We’ll do a rough-and-ready version of all this. The point is just to get enough calculation done to see how it fits into our scheme. We can improve the parsing as needed.

Let’s begin by breaking up an expression into tokens.

    def test_lexing(self):
        expr = 'a123 + 37*b17 - c*37.5'
        no_space = expr.replace(' ', '')
        rx = '([^a-zA-Z0-9.])'
        lexed = re.split(rx, no_space)
        expected = ['a123', '+', '37', '*', 'b17', '-', 'c', '*', '37.5']
        assert lexed == expected

Remove all spaces, and then anything that isn’t alphanumeric plus dot is an operator. Yes, we would accept 123abc as a variable. Not gonna worry about it. Yes, scopes can be numbers. Not going to worry about that, this will work for alphanumeric scopes only. Probably.

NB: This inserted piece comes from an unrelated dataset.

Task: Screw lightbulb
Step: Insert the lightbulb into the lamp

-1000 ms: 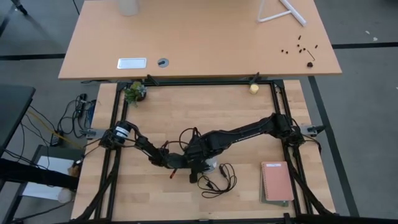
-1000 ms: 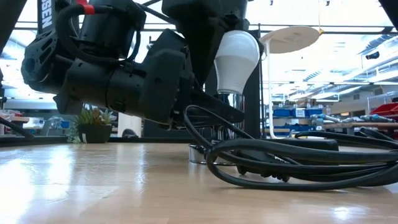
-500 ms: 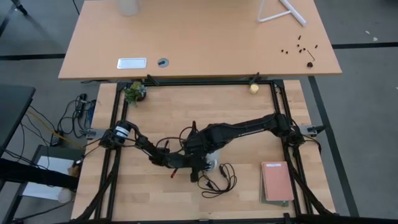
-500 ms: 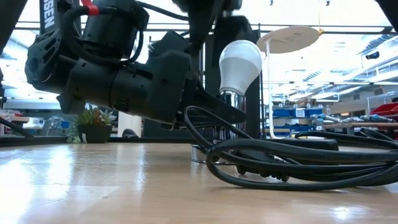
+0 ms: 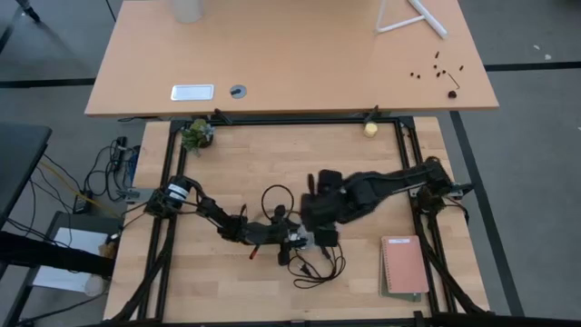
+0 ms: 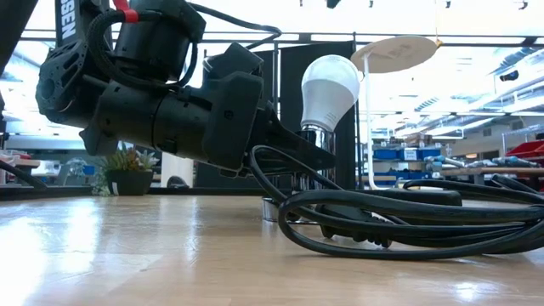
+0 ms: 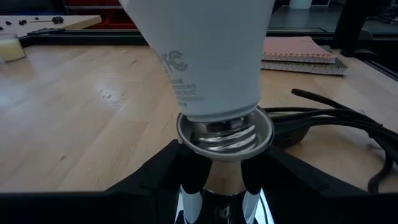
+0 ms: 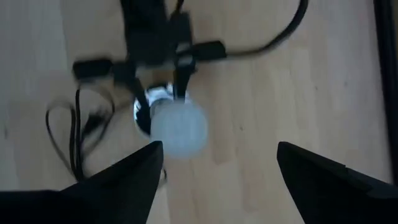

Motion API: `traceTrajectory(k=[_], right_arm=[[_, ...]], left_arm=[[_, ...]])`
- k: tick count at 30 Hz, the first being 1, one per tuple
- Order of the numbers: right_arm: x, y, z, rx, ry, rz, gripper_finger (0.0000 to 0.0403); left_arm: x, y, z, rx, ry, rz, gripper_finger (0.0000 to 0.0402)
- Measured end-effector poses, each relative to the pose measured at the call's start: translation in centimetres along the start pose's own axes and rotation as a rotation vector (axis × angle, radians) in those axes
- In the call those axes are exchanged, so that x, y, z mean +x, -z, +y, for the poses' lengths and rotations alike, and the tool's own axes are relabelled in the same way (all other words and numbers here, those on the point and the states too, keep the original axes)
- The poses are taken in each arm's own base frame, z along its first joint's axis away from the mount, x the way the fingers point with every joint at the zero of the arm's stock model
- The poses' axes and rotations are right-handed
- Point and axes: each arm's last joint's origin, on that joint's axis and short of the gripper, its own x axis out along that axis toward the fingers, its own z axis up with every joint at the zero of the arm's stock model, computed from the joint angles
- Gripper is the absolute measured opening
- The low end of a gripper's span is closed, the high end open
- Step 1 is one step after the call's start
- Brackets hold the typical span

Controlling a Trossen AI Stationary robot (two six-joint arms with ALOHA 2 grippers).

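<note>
The left arm stretches low across the tabletop (image 5: 218,173), its left pincer (image 7: 222,186) closed narrowly on the socket (image 7: 225,132) just under the lightbulb (image 6: 330,85). The lightbulb stands upright in that socket beside the black cord (image 6: 408,221). The right pincer (image 8: 214,168) hangs above it, fingers wide apart, holding nothing.

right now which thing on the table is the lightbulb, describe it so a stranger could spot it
Start at the wooden table and find the tangle of black cord near its front middle. There the lightbulb stands upright in a shiny socket clamped by the left gripper: white and pear-shaped, unlike the dark cords around it.
</note>
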Motion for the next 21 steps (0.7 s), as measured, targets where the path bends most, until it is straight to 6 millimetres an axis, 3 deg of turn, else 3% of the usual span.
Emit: traceTrajectory(k=[6,11,17,21], right_arm=[[-0.3,2.9,1.2,0.014,0.058,-0.055,0.0304],[0.5,6.7,1.3,0.073,0.035,-0.14,0.0289],[4.4,11.1,-0.1,0.122,-0.008,-0.175,0.0281],[7.5,12.3,-1.2,0.118,-0.128,-0.14,0.029]], left_arm=[[0.0,0.0,0.0,0.002,0.004,-0.002,0.019],[0.0,0.0,0.0,0.0,0.013,-0.005,0.019],[0.0,0.0,-0.1,0.002,0.028,-0.004,0.019],[0.0,0.1,-0.1,0.001,0.028,0.006,0.019]])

Let’s see how this algorithm works.

    def test_dijkstra_1(self):
        lexed = ['a123', '+', '37']
        rpn = dij(lexed)
        assert rpn == ['a123', '37', '+']

    def test_dijkstra_2(self):
        lexed = ['a123', '+', '37', '*', 'b17', '-', 'c', '*', '37.5']
        rpn = dij(lexed)
        assert rpn == ['a123', '37', 'b17', '*', 'c', '37.5', '*', '-', '+']

I actually wrote test 2 first. And then typed in the python from the wikipedia page, minus parens and functions, just to get going:

def dij(lexed: list):
    priority = { '+':1, '-':1, '*': 2}
    stack = []
    output = []
    expr = lexed[::-1]
    while expr:
        token = expr.pop()
        if token[0].isalpha():
            output.append(token)
        elif token[0].isnumeric():
            output.append(token)
        else:
            o1 = token
            p1 = priority[o1]
            while stack and stack[-1] != '(' and priority[stack[-1]] > p1:
                o2 = stack.pop()
                output.append(o2)
            stack.append(o1)
    while stack:
        output.append(stack.pop())
    return output

That’s passing the test. So as our next trick, not to be accomplished today, we’ll want to interpret the RPN. And very likely we should improve it for our convenience. We’ll see how that goes.

Summary

We have a quick and dirty scheme that will convert a carefully formed expression to RPN, and it seems straightforward enough to interpret the RPN in the context of a record to evaluate and store an expression. Our parser does not currently deal with the name of the variable to be stored into. Easy enough to do, I should think. We can just rip anything up through an initial “=” off the front of the string. We’re not concerned at this point about malformed expressions.

What I want to explore is whether we can create a view of a set that calculates the expression on the fly, producing views of the individual records, that will then be able to be processed further as needed.

And after that, who knows?

I think this went well. Copying off of Dijkstra’s paper worked particularly well. We’ll refactor a bit soon enough.